Oh, the anguish of his parents;
Oh, the bitter tears they shed,
When they heard their boy was missing,
And they wondered was he dead.
Oh, those weeks and months of torture;
Oh, the agony and pain;
And they wept and prayed and wondered—
Will their boy come home again?
"Killed in action," came still later,
But still they'll watch and wait for him. [3]

Two of Edric’s brothers also served in WWI: Leslie Davies SN 515 and Cecil Claude Davies SN 2262.

Cecil was born at Raglan in 1894. He was a warehouseman by trade and had tried to enlist in 1914 but was refused because he was too short (5’ 3”). He tried again two years later and attested at Bathurst on 21 February 1916.
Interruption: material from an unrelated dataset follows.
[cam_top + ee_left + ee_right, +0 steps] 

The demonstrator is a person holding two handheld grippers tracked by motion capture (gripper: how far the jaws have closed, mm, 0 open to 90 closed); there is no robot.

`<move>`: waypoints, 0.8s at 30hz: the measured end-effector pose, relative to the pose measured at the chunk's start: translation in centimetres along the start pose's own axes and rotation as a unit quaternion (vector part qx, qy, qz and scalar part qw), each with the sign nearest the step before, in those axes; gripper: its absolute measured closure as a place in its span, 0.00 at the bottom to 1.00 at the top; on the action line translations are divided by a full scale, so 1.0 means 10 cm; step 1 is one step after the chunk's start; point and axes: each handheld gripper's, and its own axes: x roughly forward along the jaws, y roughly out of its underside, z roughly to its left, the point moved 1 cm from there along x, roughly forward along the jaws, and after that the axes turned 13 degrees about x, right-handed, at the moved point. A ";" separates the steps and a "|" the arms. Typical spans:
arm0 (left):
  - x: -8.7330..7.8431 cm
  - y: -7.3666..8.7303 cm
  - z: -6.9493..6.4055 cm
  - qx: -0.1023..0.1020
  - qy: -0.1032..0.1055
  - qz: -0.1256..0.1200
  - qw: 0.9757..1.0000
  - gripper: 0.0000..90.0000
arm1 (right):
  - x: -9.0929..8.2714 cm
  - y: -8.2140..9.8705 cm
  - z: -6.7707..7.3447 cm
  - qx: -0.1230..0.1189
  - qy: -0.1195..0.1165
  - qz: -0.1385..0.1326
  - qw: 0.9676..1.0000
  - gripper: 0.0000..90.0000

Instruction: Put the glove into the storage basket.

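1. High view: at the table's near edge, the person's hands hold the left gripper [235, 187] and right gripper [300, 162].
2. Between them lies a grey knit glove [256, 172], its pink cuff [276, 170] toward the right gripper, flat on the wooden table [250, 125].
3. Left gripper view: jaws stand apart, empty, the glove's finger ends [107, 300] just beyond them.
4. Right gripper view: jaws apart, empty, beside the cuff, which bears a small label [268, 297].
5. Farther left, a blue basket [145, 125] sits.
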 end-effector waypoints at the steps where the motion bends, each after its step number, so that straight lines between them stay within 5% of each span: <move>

Cecil embarked at Sydney as part of the 45th Battalion 4th Reinforcement on board HMAT 118 Wiltshire on 22 August 1916. He proceeded to France on 22 December 1916. In June 1917 he received a gunshot wound to his left hip and was sent to England for hospitalisation. He returned to France in November 1917 and was reported missing in action on 13 April 1918. This was later altered to read he was a “Prisoner of War in German Hands”. In January 1919 he was repatriated back to England and Australia per Shropshire on 1 April 1919.

In 1919 Cecil married Jessie Vera Coleman at Newtown. He died at Burwood in 1967.